New Zealand painter and sculptor

Maria Olsen (1947 – 21 April 2014) was a New Zealand painter and sculptor.

Olsen studied at the Ilam School of Fine Arts at the University of Canterbury from 1962 to 1964. She worked as a teacher part-time then returned to her art full-time in the 1980s.

In the 1980s Olsen lived and worked in Ponsonby, Auckland. She became renowned for her large, tactile paintings with three dimensional elements which imbued them with a sculptural quality; reflective of other elements of her practice. During this era she often repeatedly portrayed what appeared to be a large cauldron or tank in a mysterious, darkened space. This repeated motif became iconic of her work. She was a significant element of the Sue Crockford Gallery stable during this period. In 1989 she immigrated to Australia where she lived and worked in North Fitzroy, Melbourne, Victoria for some years. Maria and John then resided in Queensland until she died in 2014.

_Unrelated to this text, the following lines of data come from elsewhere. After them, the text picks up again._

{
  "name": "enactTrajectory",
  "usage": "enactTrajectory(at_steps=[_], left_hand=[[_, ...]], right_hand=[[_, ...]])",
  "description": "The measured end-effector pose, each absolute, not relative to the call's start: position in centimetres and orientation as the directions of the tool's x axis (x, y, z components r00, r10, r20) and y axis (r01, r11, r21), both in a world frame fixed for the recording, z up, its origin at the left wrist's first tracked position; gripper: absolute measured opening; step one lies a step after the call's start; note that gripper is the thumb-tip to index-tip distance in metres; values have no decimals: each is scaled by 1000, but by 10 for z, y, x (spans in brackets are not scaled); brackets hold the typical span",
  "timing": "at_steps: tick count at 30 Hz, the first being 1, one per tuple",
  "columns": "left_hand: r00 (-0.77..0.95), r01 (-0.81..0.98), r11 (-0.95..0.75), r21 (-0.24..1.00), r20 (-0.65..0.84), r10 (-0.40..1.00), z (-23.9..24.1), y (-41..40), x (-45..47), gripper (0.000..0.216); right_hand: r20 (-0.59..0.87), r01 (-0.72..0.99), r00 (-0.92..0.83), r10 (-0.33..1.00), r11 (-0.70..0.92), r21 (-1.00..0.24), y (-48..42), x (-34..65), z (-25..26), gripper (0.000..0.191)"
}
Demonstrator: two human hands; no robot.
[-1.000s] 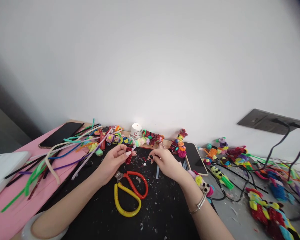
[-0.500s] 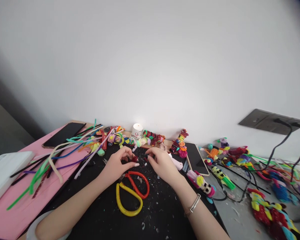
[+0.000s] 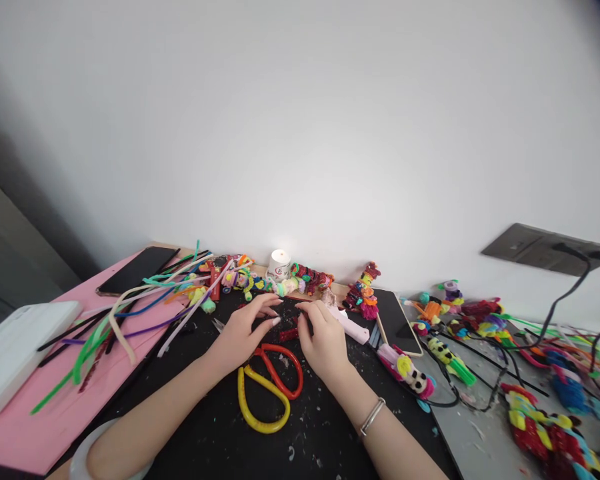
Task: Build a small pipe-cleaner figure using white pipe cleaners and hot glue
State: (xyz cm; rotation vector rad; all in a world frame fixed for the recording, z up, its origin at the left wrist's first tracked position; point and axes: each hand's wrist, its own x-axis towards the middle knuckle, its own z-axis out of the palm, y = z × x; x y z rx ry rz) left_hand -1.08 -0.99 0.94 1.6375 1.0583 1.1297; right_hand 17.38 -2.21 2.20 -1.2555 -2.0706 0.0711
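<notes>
Over the black mat point(image 3: 325, 433), a red fuzzy bit point(image 3: 289, 334) sits between my loose, open left hand point(image 3: 246, 331) and my right hand point(image 3: 325, 339). I can't tell if the right one pinches it. A weak pinch could drop it by the near scissors point(image 3: 301, 377).

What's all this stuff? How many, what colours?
Scissors: one, red-yellow handles, on black mat
Small piece: one, dark red, near middle
Paper cup: one, white, by wall
Fuzzy figures: many, multicoloured, along wall and right
Fuzzy sticks: many, mixed colours, left and far right
Flat devices: two, black screens, left and right
Box: one, white, far left
Board: one, pink, left
Tool: one, pale pink, right of centre
Socket plate: one, grey, on wall
Cords: two, black, in socket plate
Bracelet: one, silver, right wrist
Left grip: one, centre-left
Right grip: one, centre-right
</notes>
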Motion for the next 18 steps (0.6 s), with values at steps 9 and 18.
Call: enactTrajectory(at_steps=[9,18], left_hand=[[93,134,-248,960,237,967,5,-3,-14,35],[-23,33,-160,987,161,987,5,4,-18,40]], right_hand=[[600,704,-379,704,640,-307,-28,171,16,22],[651,627,-494,577,755,-194,-42,150,10,20]])
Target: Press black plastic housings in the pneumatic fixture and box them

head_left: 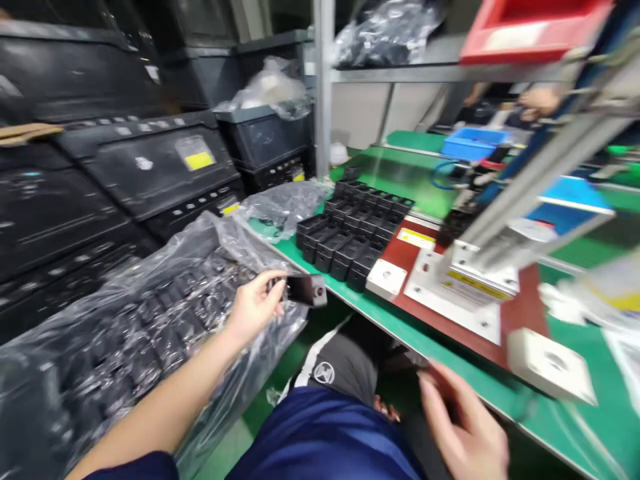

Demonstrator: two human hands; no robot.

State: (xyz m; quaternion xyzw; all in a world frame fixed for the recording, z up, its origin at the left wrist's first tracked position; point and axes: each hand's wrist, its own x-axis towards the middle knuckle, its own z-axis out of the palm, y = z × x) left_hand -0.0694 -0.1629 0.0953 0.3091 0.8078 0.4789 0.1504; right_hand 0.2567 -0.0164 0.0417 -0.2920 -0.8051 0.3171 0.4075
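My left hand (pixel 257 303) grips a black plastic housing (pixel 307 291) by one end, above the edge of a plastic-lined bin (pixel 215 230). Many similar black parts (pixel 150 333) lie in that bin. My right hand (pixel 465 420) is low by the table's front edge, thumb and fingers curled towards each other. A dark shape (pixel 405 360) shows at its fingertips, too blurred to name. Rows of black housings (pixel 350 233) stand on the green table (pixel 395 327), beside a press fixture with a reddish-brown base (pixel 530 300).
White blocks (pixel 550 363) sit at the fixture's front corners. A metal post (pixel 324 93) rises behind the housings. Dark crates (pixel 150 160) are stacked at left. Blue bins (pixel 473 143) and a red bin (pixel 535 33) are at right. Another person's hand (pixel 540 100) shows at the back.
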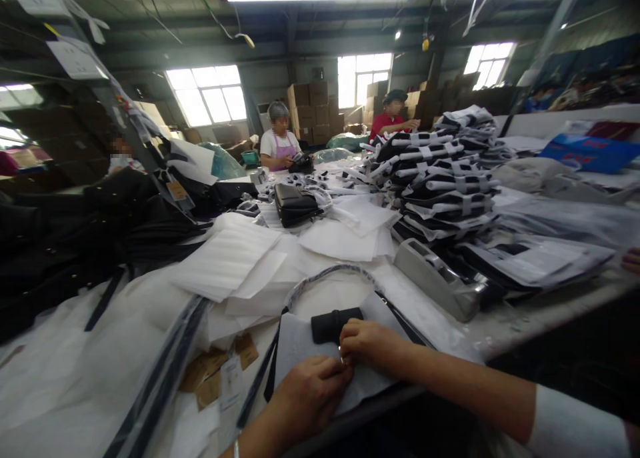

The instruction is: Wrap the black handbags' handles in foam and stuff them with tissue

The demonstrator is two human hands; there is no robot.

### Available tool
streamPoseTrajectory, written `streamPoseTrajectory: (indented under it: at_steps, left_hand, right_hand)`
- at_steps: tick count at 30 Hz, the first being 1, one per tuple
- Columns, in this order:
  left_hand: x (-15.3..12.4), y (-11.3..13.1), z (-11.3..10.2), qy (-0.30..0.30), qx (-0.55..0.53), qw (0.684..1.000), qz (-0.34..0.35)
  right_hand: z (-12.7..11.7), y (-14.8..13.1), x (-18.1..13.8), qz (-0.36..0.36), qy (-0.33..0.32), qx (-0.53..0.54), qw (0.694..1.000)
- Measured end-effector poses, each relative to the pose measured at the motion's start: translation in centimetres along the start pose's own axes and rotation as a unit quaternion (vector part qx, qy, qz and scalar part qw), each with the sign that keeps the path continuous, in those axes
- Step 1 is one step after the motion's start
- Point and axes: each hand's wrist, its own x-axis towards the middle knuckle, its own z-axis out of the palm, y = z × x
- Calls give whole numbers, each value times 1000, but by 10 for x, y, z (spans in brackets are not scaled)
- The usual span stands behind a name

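Note:
A black handbag with a pale grey sheet (295,338) over its front lies at the table edge before me. Its handle (333,271), wrapped in clear film, arches up behind it. Across the sheet's upper part runs a black flap strap (336,325). My left hand (315,388) presses on the sheet with its fingers pinched together just below the strap. Meeting it from the right, my right hand (373,345) is closed too, its fingertips at the strap's lower end. A tiny shiny bit shows between the fingertips; its kind is too small to tell.
Left of the bag lie brown tags (247,350) and white foam sheets (227,255). A grey tape dispenser (435,278) stands to the right. Behind are a black bag (295,205) and a tall stack of wrapped bags (440,178). Co-workers (280,141) work across the table.

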Motion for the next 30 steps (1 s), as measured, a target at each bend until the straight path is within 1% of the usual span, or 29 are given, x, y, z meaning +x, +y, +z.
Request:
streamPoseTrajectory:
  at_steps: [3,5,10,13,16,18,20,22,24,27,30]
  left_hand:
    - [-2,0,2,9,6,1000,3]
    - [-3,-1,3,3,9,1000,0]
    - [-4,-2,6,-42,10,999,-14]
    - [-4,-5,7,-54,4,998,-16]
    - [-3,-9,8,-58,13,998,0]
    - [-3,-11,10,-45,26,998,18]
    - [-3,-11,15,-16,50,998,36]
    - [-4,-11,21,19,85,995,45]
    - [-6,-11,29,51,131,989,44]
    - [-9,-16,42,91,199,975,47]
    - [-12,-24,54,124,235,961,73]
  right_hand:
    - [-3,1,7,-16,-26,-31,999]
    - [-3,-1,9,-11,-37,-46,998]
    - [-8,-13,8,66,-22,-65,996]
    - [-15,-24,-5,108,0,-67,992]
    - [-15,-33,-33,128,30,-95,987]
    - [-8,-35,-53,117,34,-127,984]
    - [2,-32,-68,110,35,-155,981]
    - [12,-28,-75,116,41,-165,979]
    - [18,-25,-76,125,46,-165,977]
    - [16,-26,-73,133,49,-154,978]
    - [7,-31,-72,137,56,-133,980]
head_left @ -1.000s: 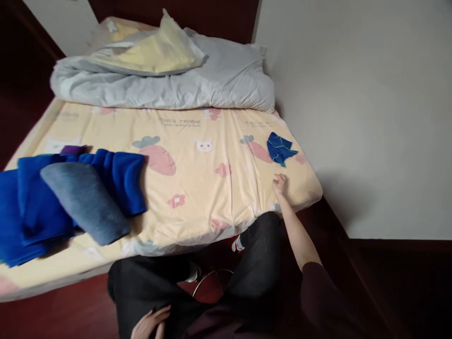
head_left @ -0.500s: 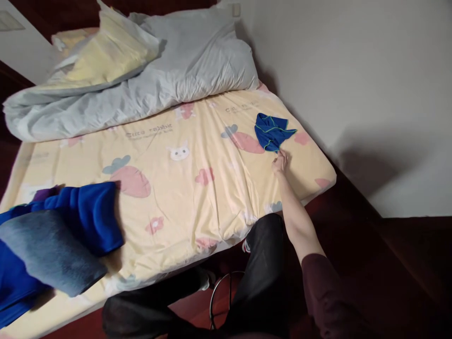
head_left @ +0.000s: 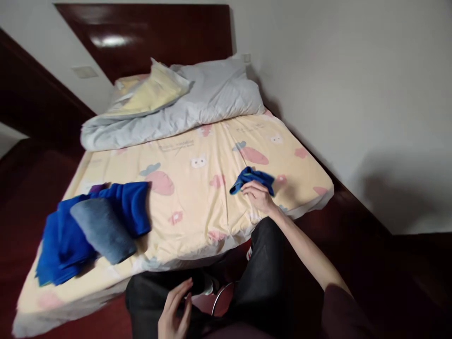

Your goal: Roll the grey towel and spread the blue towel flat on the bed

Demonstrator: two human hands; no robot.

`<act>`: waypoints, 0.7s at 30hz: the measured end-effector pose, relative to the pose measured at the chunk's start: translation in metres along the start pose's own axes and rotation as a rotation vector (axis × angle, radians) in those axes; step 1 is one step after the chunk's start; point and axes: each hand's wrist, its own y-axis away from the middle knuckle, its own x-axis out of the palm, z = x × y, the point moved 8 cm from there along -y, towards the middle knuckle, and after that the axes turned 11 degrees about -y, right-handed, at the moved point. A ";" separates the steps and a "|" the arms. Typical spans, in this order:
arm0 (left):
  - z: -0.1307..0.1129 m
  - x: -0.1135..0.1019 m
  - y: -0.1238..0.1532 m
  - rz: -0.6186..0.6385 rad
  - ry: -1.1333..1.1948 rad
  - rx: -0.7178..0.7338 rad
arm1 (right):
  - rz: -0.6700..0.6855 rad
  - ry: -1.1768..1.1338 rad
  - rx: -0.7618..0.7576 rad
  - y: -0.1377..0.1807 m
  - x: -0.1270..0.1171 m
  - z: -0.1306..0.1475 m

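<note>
The right hand (head_left: 259,195) reaches out over the near right part of the bed, and its fingers are curled down and closed on a small blue cloth (head_left: 252,178), pinching it at its near edge so that the bunched fabric rises just above the knuckles and trails off to the left in a narrow tail. The cloth lies on the yellow bed sheet (head_left: 197,212) near the foot corner on the wall side, beside a pink printed patch. The left hand (head_left: 174,313) holds nothing: it hangs low over the lap, palm turned inward, fingers loosely spread and pointing up, just above the dark trousers (head_left: 261,268). A curved metal stool ring (head_left: 216,301) shows between the legs. The sheet is printed with pink carrots, small white rabbit faces and pink flowers, and a short line of dark lettering (head_left: 176,144) runs across it below the bedding; the letters are too small and blurred to read. On the left side of the sheet, well apart from the cloth, sits a heap of bright blue towels (head_left: 63,240) with a folded grey towel (head_left: 102,230) lying on top of them. At the head of the bed a rumpled grey duvet (head_left: 197,103) lies across the mattress, with a yellow pillow (head_left: 151,92) resting on it. Behind stands a dark wooden headboard (head_left: 155,33), and a pale wall (head_left: 353,94) runs along the right side of the bed.
</note>
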 end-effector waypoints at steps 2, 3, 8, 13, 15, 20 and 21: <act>-0.040 -0.016 -0.026 -0.110 0.047 0.052 | 0.079 -0.105 -0.052 -0.002 0.015 0.051; -0.059 -0.025 -0.041 -0.158 0.055 0.081 | 0.117 -0.155 -0.075 -0.004 0.020 0.074; -0.136 -0.064 -0.109 -0.047 0.133 0.359 | 0.224 -0.366 -0.140 -0.035 0.021 0.163; -0.164 -0.078 -0.120 0.240 0.268 0.458 | 0.080 -0.529 0.017 -0.063 0.000 0.198; -0.154 -0.087 -0.117 0.182 0.309 0.379 | 0.033 -0.583 0.090 -0.066 -0.003 0.204; -0.128 -0.101 -0.103 0.258 0.576 0.334 | -0.033 -0.704 0.240 -0.066 0.002 0.214; -0.129 -0.104 -0.100 0.316 0.641 0.369 | -0.040 -0.728 0.263 -0.067 0.004 0.218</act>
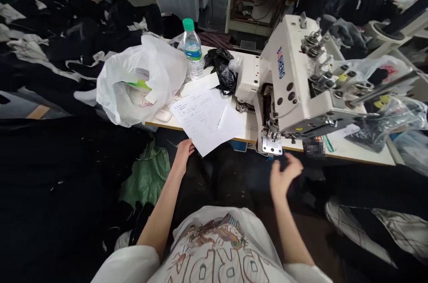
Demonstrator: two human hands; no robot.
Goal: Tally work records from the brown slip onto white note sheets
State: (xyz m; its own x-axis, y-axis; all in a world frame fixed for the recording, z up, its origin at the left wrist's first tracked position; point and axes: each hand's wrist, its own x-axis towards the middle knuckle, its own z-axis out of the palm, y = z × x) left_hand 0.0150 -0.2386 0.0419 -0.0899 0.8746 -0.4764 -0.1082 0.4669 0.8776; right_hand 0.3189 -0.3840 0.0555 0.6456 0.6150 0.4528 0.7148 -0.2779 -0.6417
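Note:
A handwritten sheet of paper lies on the table and juts past its front edge, with a white pen on top. At the sheet's lower left edge is my left hand, fingers closed on the paper's border. My right hand hovers in front of the table, just below the metal plate of a white sewing machine. Its thumb and fingers are spread apart with nothing between them.
Left of the paper sits an open white plastic bag, beside a green-capped water bottle. A crumpled black bag lies against the machine. Dark fabric piles fill the left side. Clear plastic bags lie at right.

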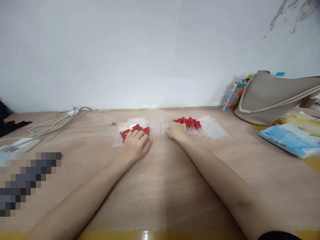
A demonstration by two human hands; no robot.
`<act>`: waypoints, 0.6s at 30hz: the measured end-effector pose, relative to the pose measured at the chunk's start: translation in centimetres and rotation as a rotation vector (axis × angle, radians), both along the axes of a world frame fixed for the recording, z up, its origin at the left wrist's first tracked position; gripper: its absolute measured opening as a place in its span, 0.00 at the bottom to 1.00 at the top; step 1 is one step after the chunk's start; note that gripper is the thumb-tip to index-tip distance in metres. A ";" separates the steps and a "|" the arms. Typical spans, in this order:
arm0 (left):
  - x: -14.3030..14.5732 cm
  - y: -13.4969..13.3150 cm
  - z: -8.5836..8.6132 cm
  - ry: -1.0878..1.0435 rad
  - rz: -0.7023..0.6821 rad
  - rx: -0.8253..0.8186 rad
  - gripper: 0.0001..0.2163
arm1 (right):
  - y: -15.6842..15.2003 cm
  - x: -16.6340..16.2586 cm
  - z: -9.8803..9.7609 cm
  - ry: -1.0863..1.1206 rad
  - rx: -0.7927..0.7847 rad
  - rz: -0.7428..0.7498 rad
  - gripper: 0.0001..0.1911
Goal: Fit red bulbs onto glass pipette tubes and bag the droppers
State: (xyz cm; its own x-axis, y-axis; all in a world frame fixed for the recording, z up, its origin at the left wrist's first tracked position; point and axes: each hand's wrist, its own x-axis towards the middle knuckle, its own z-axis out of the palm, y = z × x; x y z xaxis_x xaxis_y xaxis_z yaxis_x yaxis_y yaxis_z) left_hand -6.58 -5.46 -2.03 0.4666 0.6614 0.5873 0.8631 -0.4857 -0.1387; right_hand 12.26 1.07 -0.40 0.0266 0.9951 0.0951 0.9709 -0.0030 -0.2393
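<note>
My left hand (136,144) lies palm down on a clear plastic bag (119,137) that holds several red-bulbed glass droppers (137,127). The fingers are bent over the bag's right part. My right hand (176,130) rests beside it, fingers curled at the glass tips (158,130) that stick out of the bag's right end. Right of that hand a loose row of several red-bulbed droppers (191,124) lies on the wooden table (160,186). A flat clear bag (216,129) lies just past them.
A grey-beige cloth bag (272,96) lies at the back right with a small carton (232,96) beside it. A blue packet (291,138) and yellow items are at the right edge. Grey cables (57,123) and a white adapter lie at the back left, against the white wall.
</note>
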 end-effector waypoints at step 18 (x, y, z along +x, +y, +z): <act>-3.0 1.6 -0.6 0.206 0.263 0.002 0.08 | -8.2 7.8 -4.6 -0.010 0.627 0.325 0.14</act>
State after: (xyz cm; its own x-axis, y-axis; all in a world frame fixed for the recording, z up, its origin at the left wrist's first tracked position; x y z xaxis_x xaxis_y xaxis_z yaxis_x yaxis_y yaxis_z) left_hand -9.53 -3.85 -2.63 0.3890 0.7739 0.4997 0.9125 -0.2493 -0.3243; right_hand 20.07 -7.15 -5.01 -0.2666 0.7099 0.6519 0.9012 0.4233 -0.0924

Maria Olsen was married to artist John Parry (b Ballarat, Vic). They had three daughters, who in turn followed in their career footsteps. Hannah, Mehera and Ruth, twins.

Olsen's work is held in the collections of Auckland Art Gallery, Anderson Park Art Gallery, Govett-Brewster Art Gallery, Hocken Library, James Wallace Collection, Manawatu Art Gallery and the Museum of New Zealand Te Papa Tongarewa.